### Task goal
Lines of the data that contain the word "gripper" are the ones to copy.

### Stored data

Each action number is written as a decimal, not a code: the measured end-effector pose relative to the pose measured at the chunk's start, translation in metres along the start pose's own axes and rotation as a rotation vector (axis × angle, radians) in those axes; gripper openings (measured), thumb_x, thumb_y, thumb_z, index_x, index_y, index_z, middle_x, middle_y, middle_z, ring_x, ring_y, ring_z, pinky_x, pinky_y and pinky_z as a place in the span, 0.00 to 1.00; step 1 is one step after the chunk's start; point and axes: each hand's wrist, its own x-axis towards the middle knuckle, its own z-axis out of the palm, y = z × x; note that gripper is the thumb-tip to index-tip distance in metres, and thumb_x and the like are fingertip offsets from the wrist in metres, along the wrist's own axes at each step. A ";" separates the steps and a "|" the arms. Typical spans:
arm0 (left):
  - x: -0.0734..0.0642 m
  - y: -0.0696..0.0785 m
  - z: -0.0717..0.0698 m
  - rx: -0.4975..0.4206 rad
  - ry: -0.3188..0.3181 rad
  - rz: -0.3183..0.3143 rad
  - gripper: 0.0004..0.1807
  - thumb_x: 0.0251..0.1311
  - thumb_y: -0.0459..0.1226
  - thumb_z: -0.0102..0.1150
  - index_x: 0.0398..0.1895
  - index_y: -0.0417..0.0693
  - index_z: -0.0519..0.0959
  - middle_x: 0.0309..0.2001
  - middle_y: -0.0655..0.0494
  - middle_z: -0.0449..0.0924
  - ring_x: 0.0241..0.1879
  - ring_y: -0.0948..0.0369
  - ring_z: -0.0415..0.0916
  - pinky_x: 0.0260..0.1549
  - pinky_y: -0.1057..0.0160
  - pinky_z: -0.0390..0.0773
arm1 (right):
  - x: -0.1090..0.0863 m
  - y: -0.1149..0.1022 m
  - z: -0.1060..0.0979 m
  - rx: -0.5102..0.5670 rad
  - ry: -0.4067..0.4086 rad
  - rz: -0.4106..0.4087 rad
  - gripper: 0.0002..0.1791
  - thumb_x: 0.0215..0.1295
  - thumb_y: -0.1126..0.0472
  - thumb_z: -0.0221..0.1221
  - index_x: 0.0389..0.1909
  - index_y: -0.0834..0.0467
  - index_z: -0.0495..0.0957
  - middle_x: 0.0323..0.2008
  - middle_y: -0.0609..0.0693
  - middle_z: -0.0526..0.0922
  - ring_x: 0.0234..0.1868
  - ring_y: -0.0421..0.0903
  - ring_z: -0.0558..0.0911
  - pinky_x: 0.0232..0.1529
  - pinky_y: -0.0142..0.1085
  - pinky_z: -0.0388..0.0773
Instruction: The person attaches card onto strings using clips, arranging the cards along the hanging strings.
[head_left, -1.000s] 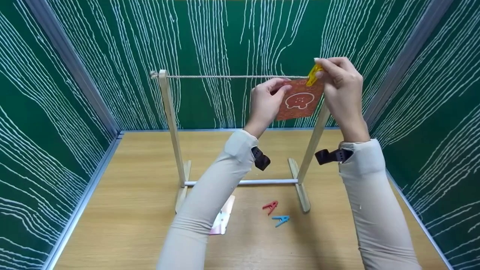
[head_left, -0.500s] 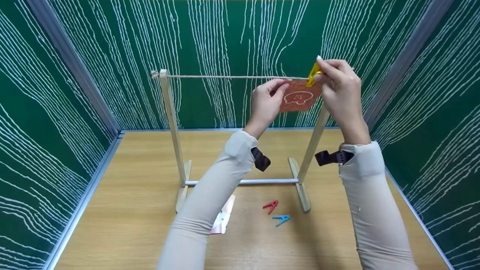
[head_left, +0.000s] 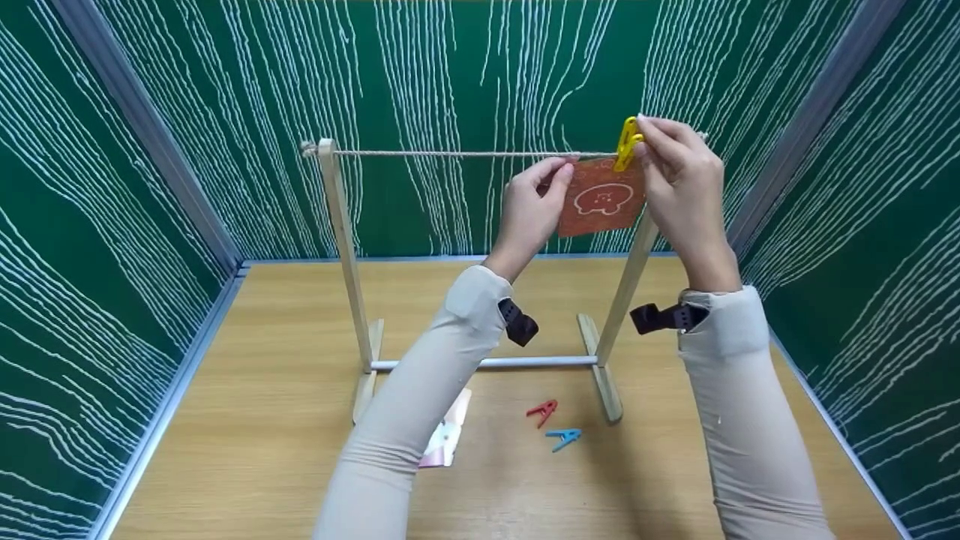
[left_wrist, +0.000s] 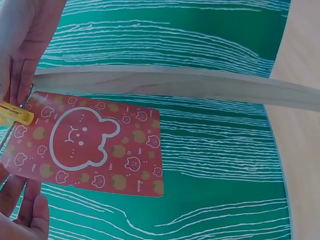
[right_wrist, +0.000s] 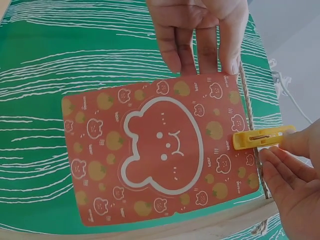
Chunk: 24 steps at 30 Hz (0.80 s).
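Note:
A red card [head_left: 602, 199] printed with a bear face hangs at the right part of a string [head_left: 450, 154]. My left hand [head_left: 529, 206] pinches the card's upper left corner between thumb and fingers. At the card's top edge, a yellow clothespin [head_left: 627, 142] bites over the string and the card. My right hand [head_left: 686, 184] holds the handle ends of that clothespin with thumb and fingertips. In the right wrist view the clothespin [right_wrist: 262, 137] lies across the string, its tip on the card's printed face [right_wrist: 165, 145].
A wooden frame [head_left: 341, 247] carries the string between two posts, with a white bar [head_left: 536, 363] low down. On the table [head_left: 285, 450] lie a red clothespin [head_left: 542, 412], a blue clothespin [head_left: 564, 438] and a pale card [head_left: 448, 435], partly behind the left sleeve.
The lower part of the card has swung up and back down. The right thumb and fingers have shifted on the clothespin, showing more of its handles. The left hand stays at the corner.

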 end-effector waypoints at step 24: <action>-0.016 -0.022 -0.031 0.010 -0.035 -0.013 0.18 0.73 0.38 0.45 0.63 0.49 0.71 0.54 0.54 0.81 0.51 0.61 0.77 0.49 0.73 0.75 | -0.019 0.005 0.002 0.124 0.094 -0.066 0.20 0.69 0.61 0.55 0.62 0.54 0.74 0.54 0.54 0.80 0.52 0.41 0.79 0.53 0.26 0.75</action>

### The completed task
Each action number is written as a decimal, not a code: the measured end-effector pose relative to the pose measured at the chunk's start, translation in metres along the start pose's own axes and rotation as a rotation vector (axis × angle, radians) in those axes; gripper openings (measured), thumb_x, thumb_y, thumb_z, index_x, index_y, index_z, middle_x, middle_y, middle_z, ring_x, ring_y, ring_z, pinky_x, pinky_y and pinky_z as a place in the span, 0.00 to 1.00; step 1 is one step after the chunk's start; point and axes: each hand's wrist, its own x-axis towards the middle knuckle, its own z-axis out of the palm, y = z × x; note that gripper is the thumb-tip to index-tip distance in metres, and thumb_x and the like are fingertip offsets from the wrist in metres, along the wrist's own axes at each step. A ";" separates the steps and a "|" the arms. Typical spans:
  - gripper: 0.0004..0.1807
  - gripper: 0.0002..0.1791

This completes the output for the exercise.